A la muchachita le gusta viajar en el maletero de la camioneta Renault 18 Break de su papá. En la parte trasera no tiene que pensar en nada, ni preguntarse cómo surgió el mundo ni qué sentido tiene. La calle se muestra tan vigorosa a través de las ventanas que la absorbe. Ella piensa que es el mejor lugar del carro; mucho mejor que el asiento del copiloto o cualquiera de las ventanas de los pasajeros. Desde allí puede mirar a través de todas, contar carros según sus colores, buscar entre la gente ojos que la miren.
Le gusta salir con su papá y sus hermanos a pasear en las noches, dar vueltas por la ciudad sin un destino fijo, con el único fin de recorrerla, visitarla. Llegar a la heladería. Que parezca casualidad la dicha de pasar justamente por allí. Pedir helado de limón o de mandarina. Lamerlo antes de que se derrita y ensucie la ropa. Comerlo todo hasta dar con la bolita de chicle escondida en la punta del cono. Jugar a adivinar el color del chicle. Hacer apuestas con sus hermanos: quien atine se queda con todas las bolitas.

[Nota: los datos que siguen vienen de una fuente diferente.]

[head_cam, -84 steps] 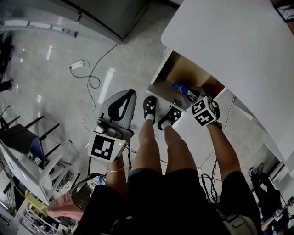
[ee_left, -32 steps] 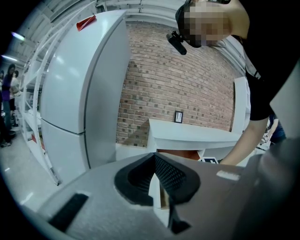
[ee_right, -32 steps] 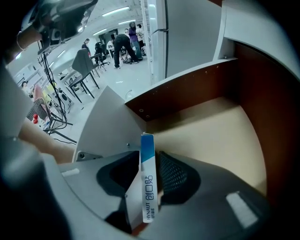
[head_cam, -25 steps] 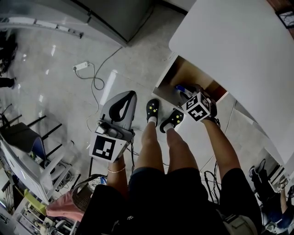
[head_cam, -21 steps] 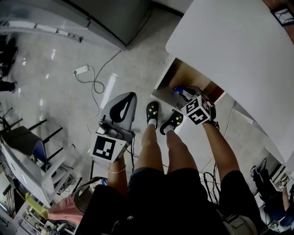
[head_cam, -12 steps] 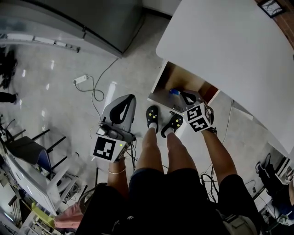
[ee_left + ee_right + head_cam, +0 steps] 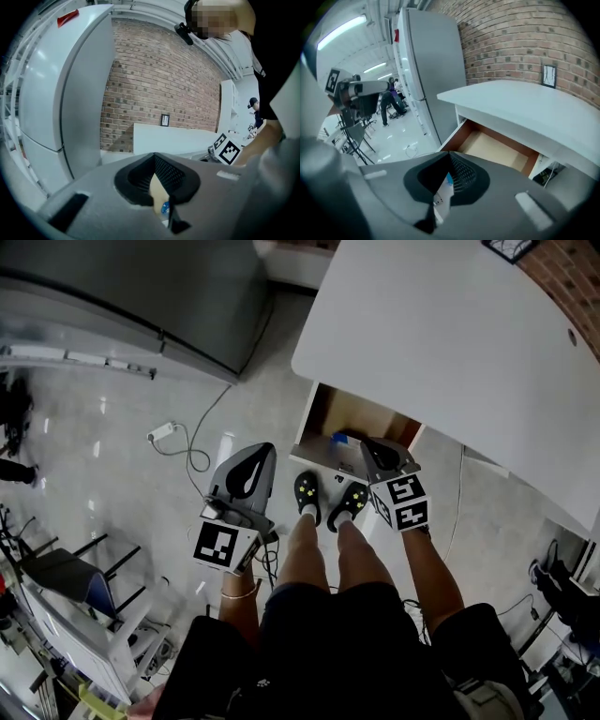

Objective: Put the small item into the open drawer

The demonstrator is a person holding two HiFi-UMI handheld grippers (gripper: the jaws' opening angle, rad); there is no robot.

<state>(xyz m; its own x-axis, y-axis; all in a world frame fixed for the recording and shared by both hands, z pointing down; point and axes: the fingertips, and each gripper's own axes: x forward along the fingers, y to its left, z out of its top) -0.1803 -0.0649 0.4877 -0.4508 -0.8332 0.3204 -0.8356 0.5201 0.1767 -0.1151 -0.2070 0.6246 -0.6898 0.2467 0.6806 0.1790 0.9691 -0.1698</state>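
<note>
An open wooden drawer [image 7: 323, 412] hangs under the white table [image 7: 450, 343]. A small blue item [image 7: 344, 438] lies inside it near the front. My right gripper [image 7: 369, 444] hovers at the drawer's front right corner, just beside the item, jaws shut and empty. In the right gripper view the shut gripper [image 7: 443, 187] points toward the drawer [image 7: 487, 147]. My left gripper [image 7: 263, 441] is held low over the floor, left of the drawer, shut with nothing in it; in its own view the gripper [image 7: 161, 202] faces the table [image 7: 173, 138].
A grey fridge [image 7: 141, 287] stands at the back left. A power strip with cable [image 7: 161, 432] lies on the floor. Chairs [image 7: 66, 568] crowd the left. The person's feet in black shoes [image 7: 307, 493] stand right before the drawer.
My right gripper has drawn back from inside the drawer toward its front right corner and closed. The blue item stays in the drawer. The left gripper barely moved.
</note>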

Desde hace unos días, el paseo casualmente incluye el barrio donde vive la nueva secretaria de su papá. Desde atrás, la muchachita no solo puede ver la calle desde distintos ángulos, también puede observar todo lo que sucede dentro del carro. Puede ver la cara cerrada con la que su papá escudriña la casa en la que vive la secretaria y la forma en la que se abre si, por casualidad, la ve en la puerta. Le aburre mucho que se detengan a saludar. La secretaria le cae vagamente mal: habla demasiado alto, se ríe demasiado fuerte, usa ropa demasiado escotada y a su papá le cae demasiado bien. Aun así, la muchachita se despide de ella con una sonrisa, especialmente si por casualidad aún falta pasar por la heladería.
Aunque el maletero es espacioso y caben ella y sus dos hermanos, pelea por la exclusividad con ellos. Tiene el privilegio de ser la mayor y prefiere ir sola, pues así hay menos distracciones y puede observar mejor el entorno. También puede reflexionar sobre lo que observa y saber cosas sin entender por qué las sabe. Saber, por ejemplo, que algo contenido en su papá se alivia al pasar por la casa de esa mujer.
A sus once años, la muchachita ya ha comenzado a sentir ese algo contenido que busca alivio. Hace poco soñó con el vecino con el que solía jugar, un par de años mayor que ella. Soñó que pertenecían a una tribu antigua y que él la elegía entre un grupo de niñas más bonitas que ella, la tomaba de la mano y la llevaba a una carpa parecida a un tipi. Adentro, ella se tendía en el suelo, él se acostaba encima, ponía su cosita en la cosita de ella y, aunque no sabía bien qué pasaba allí, sentía que se liberaba algo contenido, algo desmesurado que la despertó. Algo similar le ocurre con una compañera de curso en el colegio de monjas. Siente algo contenido que solo se alivia al ver su cabello rizado y castaño hecho de fibras de sol, sus ojos que parecen haber visto el mundo desde adentro. Una curiosidad que crece y solo se aplaca al mirarla furtivamente en clases o durante el recreo, que la hace pensar en ella incluso cuando no la ve. También, con la amiga que trabaja en su casa, a la que le cuenta las cosas que siente por el vecino. Algo contenido en sus labios solo se alivia al besarla en la mejilla. La besa cada vez que puede y con cada beso aquello contenido se agranda y desea besarla más.
De la misma manera, la muchachita se da cuenta de que algo contenido en su mamá se alivia al hablar de ese hombre, el empleado de su papá. Su mamá es callada excepto cuando habla de él. Su papá dice que ese hombre es marica. A la muchachita le divierte ver cómo su mamá explota cuando ella le canturrea “es marica, es marica”. “¡No lo es!”, chilla su madre. La muchachita no sabe cómo se le ocurrió buscar pistas en el armario de su mamá sin que ella se diera cuenta. Quizás de la misma manera que sabe que los globos sin color que encontró en el baño de la oficina de su papá, los mismos que al inflarlos parecen salchichas, no son para colgarlos en ninguna fiesta infantil. No le extrañó tanto encontrar las cartas de amor, tan asquerosas, dirigidas a su mamá, le extrañó que ninguna estuviera firmada por ese hombre.
Después del paseo, llega a casa con sueño. Deja de pensar en ese contenido que empuja las paredes de su niñez y comienza a agrietarlas. Le hacen ponerse el pijama y lavarse los dientes. Besa a su mamá y a su papá. Luego de rezar un avemaría a la cruz colgada en la pared, pone la cabeza en la almohada. Si los gritos de sus padres no revientan la noche, cae rendida y feliz, sobre todo si atinó al color de la bolita de chicle.